— Description of the task —
Set down, please, without alteration, the lines of the entries below from the first through the one containing "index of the".

— Data excerpts —
· · · · ·

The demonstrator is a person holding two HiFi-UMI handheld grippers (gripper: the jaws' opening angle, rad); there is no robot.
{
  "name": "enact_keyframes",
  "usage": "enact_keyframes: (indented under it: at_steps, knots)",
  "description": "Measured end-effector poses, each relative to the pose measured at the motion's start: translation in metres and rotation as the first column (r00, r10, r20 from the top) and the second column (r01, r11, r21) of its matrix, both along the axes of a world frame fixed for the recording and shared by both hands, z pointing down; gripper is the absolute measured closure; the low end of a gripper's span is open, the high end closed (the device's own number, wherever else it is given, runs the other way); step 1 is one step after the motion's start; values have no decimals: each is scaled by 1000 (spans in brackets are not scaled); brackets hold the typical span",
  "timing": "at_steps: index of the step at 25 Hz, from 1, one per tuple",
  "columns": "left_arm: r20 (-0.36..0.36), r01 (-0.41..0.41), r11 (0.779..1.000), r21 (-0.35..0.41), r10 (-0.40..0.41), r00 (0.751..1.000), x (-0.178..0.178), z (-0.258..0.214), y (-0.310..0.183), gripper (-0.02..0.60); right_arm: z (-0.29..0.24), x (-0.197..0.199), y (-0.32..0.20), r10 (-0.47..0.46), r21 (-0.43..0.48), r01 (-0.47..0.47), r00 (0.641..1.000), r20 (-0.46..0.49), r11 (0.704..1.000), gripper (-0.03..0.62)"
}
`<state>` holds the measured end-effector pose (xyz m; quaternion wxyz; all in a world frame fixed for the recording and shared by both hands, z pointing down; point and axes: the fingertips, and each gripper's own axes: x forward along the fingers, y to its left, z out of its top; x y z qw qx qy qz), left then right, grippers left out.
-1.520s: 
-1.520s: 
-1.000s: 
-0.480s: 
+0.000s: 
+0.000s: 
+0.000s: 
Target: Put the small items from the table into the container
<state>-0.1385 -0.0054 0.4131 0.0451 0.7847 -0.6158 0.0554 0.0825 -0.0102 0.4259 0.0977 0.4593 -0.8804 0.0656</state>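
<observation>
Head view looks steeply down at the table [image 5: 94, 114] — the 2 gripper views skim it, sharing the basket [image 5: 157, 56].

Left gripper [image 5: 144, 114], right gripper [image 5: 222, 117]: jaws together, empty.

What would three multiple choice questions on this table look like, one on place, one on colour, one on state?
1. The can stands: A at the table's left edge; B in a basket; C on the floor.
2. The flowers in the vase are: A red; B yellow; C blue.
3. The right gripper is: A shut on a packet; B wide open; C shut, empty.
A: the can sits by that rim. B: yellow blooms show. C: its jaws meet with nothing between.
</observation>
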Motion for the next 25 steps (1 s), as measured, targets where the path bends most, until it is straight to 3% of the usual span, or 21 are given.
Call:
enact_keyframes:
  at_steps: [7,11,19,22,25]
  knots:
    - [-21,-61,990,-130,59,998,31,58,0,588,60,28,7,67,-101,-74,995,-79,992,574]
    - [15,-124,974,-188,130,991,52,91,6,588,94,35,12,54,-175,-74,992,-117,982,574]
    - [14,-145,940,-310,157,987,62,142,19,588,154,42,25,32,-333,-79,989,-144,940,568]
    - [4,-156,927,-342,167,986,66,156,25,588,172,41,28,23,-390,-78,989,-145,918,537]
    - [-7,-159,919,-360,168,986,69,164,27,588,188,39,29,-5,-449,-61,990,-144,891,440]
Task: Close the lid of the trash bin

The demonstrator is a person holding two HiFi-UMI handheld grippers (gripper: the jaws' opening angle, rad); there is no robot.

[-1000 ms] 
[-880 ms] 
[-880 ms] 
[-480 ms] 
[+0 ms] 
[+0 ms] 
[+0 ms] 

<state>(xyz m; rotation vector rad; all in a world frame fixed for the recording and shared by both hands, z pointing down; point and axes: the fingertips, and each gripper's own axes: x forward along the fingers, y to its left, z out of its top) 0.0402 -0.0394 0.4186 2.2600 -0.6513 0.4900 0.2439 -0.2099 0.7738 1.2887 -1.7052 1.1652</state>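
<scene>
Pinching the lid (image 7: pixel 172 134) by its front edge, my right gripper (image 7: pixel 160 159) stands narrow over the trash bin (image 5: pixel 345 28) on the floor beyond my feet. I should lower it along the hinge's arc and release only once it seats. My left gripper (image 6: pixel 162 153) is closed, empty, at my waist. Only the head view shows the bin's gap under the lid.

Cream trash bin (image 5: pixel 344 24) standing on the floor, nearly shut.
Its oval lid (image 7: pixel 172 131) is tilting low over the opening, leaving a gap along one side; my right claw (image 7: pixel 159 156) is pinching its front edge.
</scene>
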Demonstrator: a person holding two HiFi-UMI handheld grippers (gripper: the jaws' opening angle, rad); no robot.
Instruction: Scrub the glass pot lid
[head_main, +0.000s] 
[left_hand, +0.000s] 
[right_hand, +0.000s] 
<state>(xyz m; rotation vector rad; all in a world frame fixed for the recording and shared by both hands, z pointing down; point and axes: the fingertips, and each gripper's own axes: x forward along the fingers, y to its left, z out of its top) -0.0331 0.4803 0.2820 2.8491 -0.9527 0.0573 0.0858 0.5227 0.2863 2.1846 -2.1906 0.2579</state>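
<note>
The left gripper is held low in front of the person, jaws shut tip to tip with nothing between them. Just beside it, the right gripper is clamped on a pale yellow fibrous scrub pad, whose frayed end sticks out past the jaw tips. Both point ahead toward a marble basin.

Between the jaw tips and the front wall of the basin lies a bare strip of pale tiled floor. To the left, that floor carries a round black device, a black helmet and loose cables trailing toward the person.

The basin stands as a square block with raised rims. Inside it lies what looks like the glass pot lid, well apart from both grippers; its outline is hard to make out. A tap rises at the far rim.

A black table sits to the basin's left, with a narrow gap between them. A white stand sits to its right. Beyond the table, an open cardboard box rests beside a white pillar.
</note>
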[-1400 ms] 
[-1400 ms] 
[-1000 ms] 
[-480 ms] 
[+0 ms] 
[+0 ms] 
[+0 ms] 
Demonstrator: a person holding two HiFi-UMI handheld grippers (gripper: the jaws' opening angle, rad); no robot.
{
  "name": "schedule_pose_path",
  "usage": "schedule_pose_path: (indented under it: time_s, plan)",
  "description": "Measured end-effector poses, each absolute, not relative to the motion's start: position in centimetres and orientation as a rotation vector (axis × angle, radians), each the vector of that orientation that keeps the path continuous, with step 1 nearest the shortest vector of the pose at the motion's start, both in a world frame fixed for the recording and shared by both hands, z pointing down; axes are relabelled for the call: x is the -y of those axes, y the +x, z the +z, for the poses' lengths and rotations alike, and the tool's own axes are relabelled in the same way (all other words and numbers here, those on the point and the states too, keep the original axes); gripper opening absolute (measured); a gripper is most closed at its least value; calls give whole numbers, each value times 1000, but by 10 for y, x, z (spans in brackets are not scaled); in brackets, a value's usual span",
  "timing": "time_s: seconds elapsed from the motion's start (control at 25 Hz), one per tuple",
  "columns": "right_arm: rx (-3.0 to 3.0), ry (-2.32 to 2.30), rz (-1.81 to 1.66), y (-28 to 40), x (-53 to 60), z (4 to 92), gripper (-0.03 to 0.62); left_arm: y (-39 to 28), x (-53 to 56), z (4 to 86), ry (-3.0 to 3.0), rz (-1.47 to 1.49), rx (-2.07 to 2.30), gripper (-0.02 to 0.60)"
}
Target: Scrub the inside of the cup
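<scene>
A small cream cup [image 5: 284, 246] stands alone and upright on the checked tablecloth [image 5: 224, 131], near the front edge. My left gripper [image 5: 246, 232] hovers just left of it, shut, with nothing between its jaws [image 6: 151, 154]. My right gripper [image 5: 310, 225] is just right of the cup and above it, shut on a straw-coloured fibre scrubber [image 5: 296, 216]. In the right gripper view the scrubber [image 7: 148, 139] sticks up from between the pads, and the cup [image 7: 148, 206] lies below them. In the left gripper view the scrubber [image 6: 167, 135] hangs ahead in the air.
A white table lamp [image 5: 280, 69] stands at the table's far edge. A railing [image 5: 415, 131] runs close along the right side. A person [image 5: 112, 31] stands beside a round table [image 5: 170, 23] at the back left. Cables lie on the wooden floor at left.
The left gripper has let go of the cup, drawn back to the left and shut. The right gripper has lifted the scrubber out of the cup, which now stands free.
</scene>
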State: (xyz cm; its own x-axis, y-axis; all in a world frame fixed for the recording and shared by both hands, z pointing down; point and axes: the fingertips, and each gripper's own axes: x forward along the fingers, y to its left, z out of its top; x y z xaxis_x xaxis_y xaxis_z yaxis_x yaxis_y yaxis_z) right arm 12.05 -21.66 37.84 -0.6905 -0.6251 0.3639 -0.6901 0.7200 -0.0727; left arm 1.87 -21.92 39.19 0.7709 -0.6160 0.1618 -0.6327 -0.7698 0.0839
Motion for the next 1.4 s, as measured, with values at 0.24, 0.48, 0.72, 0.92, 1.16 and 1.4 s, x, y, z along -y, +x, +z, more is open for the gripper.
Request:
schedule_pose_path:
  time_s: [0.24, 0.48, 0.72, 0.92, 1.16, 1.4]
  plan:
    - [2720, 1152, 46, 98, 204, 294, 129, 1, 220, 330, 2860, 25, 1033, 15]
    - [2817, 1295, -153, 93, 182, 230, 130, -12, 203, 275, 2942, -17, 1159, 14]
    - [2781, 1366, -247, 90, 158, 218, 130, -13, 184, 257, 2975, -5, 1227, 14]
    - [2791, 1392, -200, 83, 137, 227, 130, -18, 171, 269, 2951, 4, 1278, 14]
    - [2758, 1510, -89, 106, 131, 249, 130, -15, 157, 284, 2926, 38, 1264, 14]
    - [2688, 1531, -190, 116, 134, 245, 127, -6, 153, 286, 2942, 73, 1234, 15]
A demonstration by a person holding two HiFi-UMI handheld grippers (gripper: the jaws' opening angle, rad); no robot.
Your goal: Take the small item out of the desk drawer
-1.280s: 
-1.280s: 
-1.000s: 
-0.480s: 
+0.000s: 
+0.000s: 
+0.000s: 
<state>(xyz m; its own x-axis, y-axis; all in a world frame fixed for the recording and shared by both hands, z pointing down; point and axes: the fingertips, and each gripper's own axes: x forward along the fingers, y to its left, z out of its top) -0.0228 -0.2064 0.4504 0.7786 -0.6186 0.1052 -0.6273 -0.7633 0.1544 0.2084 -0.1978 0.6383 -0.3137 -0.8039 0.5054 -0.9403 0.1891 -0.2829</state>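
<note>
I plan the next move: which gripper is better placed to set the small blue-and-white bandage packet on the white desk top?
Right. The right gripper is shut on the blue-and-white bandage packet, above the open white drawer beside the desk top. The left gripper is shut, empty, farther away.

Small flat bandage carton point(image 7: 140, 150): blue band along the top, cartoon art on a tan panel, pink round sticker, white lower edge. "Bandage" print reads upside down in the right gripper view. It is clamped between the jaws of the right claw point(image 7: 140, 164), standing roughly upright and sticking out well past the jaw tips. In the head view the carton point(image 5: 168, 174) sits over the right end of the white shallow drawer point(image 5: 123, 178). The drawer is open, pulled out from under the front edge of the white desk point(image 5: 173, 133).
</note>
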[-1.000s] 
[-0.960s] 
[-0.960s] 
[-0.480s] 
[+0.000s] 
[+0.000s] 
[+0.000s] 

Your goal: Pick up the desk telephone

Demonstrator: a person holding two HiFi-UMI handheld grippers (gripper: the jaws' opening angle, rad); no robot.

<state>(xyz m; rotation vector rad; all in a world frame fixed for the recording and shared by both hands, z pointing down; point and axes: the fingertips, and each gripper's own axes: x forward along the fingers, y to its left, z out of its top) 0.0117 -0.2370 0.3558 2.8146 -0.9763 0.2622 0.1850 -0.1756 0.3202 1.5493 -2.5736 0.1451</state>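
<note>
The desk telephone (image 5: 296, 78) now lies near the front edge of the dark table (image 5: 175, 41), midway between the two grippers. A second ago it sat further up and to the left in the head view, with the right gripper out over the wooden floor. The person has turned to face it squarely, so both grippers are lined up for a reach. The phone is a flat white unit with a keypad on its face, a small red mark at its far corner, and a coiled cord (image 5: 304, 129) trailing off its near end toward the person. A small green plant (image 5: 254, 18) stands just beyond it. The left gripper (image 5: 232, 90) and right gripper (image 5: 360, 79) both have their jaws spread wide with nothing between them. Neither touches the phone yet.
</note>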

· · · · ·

— Exercise result —
The demonstrator is a person holding two HiFi-UMI handheld grippers (gripper: the jaws' opening angle, rad); there is no robot.
{
  "name": "enact_keyframes",
  "usage": "enact_keyframes: (indented under it: at_steps, knots)",
  "description": "Measured end-effector poses, each relative to the pose measured at the motion's start: translation in metres and rotation as the first column (r00, r10, r20 from the top) and the second column (r01, r11, r21) of its matrix, both along the axes of a world frame fixed for the recording and shared by both hands, z pointing down; gripper is the absolute measured closure; the low end of a gripper's span is open, the high end closed (the device's own number, wherever else it is given, runs the other way); step 1 is one step after the motion's start; values have no decimals: each is scaled by 1000 (spans in brackets are not scaled); brackets hold the typical span",
  "timing": "at_steps: index of the step at 25 Hz, from 1, one per tuple",

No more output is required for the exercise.